Refrattari e laterizi
Le 30 aziende attive nella produzione di materiali refrattari, invece, occupano 1.639 addetti, con una produzione di 301.100 tonnellate. Il fatturato totale è in flessione rispetto allo scorso anno (373 milioni di euro pari al 2% in meno sul 2021) e deriva da vendite sul territorio nazionale per oltre 151 milioni di euro, e da esportazioni superiori ai 222 milioni. Da parte sua, il settore dei produttori italiani di laterizi si compone di 62 imprese, la cui occupazione ammonta a 3.000 addetti: nel 2022 il fatturato è stato di 700 milioni di euro, principalmente realizzato sul mercato italiano. La produzione totale ammonta a 4,6 milioni di tonnellate.
L’andamento economico
Ma le prospettive sui mercati sono complesse. «Nel primo trimestre 2023 – spiega il presidente di Confindustria Ceramica Giovanni Savorani - la flessione delle esportazioni in volume è nell’ordine del 25% ed interessa tutti i mercati. Un calo che riguarda anche l’Italia, anche se con cifre inferiori al 10%. In contrazione anche i fatturati esteri nell’ordine del 13%, mentre quello italiano registra un segno positivo di alcuni punti percentuali. Senza dubbio, dopo lo straordinario exploit dei primi sei mesi del 2022, un ritorno su valori più bassi poteva essere prevedibile, anche se il calo trova una sua spiegazione soprattutto nel profondo cambiamento dello scenario, caratterizzato da tassi di interesse cresciuti repentinamente, una fortissima resilienza dell’alta inflazione, l’esaurimento della fiammata dei consumi post lockdown, il peggioramento del clima di fiducia dei consumatori. In questo contesto la competizione internazionale si fa ancor più accesa ed altissima è l’attenzione dell’industria italiana ed europea affinché tutti gli esportatori, tra cui quelli di India e Cina, applichino le regole del Fair Trade».

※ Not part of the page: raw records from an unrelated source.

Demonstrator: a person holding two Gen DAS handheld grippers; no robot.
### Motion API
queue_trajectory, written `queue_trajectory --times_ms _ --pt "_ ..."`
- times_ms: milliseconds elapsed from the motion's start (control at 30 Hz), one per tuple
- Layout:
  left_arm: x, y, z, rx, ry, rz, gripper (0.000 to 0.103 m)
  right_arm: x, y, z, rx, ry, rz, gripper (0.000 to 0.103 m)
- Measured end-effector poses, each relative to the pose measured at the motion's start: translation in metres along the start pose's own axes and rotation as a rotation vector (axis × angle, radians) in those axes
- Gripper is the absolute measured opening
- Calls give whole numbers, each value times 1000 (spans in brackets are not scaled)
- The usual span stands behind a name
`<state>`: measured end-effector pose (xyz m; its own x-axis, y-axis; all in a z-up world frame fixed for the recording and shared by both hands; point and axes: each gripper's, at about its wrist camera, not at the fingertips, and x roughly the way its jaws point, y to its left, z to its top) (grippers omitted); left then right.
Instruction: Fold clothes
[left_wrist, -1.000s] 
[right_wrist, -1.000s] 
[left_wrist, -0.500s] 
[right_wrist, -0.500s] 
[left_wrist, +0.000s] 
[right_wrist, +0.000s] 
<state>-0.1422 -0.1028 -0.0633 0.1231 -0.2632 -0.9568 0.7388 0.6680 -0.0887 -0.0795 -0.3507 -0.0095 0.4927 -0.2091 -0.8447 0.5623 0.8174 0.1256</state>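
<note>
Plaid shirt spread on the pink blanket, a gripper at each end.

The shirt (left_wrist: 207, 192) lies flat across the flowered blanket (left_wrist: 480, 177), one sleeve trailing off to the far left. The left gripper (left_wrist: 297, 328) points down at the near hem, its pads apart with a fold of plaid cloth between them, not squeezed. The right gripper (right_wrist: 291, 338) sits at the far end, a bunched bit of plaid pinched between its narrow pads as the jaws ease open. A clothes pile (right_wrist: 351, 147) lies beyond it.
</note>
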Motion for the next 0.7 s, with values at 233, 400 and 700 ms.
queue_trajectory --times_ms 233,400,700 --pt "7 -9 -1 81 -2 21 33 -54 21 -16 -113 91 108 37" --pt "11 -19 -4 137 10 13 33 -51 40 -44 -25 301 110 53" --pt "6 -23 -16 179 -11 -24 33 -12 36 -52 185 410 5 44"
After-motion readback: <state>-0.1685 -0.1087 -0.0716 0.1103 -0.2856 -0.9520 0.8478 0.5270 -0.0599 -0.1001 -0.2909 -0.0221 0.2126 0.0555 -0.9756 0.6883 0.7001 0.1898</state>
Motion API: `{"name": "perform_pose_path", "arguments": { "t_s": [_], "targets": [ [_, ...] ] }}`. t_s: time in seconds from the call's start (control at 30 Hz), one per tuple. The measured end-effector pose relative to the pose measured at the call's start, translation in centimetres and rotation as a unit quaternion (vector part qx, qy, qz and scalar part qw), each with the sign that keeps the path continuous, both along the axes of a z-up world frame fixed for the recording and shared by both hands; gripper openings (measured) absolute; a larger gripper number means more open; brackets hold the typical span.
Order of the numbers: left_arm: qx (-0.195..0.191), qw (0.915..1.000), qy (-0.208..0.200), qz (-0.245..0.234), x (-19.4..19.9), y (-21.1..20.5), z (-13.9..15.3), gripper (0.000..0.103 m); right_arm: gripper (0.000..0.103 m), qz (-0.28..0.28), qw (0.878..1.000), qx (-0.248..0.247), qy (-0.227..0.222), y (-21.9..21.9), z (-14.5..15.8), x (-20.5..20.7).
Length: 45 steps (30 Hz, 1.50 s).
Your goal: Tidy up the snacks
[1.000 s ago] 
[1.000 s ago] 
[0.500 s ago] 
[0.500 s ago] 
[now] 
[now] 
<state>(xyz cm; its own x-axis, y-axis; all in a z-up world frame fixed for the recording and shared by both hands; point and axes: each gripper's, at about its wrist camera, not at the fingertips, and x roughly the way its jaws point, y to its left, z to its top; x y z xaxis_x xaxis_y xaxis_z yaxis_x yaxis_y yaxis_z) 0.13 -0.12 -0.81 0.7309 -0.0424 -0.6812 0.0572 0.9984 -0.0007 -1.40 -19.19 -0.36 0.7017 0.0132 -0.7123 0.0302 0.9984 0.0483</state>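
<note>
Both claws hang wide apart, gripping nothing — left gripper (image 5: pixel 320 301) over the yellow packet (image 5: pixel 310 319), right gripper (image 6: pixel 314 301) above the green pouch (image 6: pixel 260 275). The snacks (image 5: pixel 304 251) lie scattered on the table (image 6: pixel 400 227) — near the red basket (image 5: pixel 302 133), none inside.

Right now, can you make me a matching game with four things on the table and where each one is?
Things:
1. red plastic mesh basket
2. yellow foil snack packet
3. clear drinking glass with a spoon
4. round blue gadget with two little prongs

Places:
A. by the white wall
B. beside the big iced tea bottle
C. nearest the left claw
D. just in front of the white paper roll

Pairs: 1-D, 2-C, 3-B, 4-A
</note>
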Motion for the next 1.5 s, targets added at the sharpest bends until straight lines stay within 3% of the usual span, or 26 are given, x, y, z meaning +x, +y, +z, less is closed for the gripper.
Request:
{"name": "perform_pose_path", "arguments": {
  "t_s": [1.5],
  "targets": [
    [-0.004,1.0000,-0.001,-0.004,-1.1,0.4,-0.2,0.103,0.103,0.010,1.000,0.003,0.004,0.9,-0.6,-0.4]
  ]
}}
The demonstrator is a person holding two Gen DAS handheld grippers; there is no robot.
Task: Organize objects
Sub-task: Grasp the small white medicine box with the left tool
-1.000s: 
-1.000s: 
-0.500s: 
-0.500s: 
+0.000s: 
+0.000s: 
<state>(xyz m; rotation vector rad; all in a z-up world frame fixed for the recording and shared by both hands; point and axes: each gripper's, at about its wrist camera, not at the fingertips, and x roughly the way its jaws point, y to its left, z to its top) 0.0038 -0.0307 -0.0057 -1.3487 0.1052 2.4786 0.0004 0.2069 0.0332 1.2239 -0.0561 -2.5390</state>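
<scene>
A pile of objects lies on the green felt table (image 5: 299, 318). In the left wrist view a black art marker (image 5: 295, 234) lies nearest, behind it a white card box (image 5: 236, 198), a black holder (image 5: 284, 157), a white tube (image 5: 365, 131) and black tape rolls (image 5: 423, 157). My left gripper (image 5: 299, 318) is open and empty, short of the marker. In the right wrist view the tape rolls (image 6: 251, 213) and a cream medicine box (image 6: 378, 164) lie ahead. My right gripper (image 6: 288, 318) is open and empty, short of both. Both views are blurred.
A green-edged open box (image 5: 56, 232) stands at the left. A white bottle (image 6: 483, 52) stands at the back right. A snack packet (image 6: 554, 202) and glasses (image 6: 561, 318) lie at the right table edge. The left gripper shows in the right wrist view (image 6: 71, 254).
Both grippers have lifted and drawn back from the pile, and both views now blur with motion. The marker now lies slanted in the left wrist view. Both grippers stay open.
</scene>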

Positiva, invece, la flessione dei prezzi dell’energia termica ed elettrica, anche se rimangono aperti tutti i problemi strutturali, quali l’assenza dei decreti attuativi finalizzati ad aumentare di 2 miliardi di metri cubi l’estrazione di gas nazionale, da destinare ai settori gasivori, e una riforma degli Ets destinata ad aggravare ulteriormente le penalizzazioni competitive per l’industria Ue. «Lo strumento Ets, nato – spiega Savorani - con il condivisibile obiettivo di decarbonizzazione, si è dimostrato inefficace e controproducente in termini di miglioramento ambientale, determinando altresì un effetto recessivo sull’industria con le quotazioni attuali della Co2 che oscillano sugli 85 euro per tonnellata, quando a giugno 2019 erano 25 euro. Anche il piano ‘Fit for 55’, finalizzato alla riduzione strutturale delle emissioni, determina effetti negativi sulla competitività del nostro settore poiché le nostre fabbriche hanno già realizzato tutti gli efficientamenti possibili e le soluzioni tecnologiche alternative oggi non appaiono percorribili».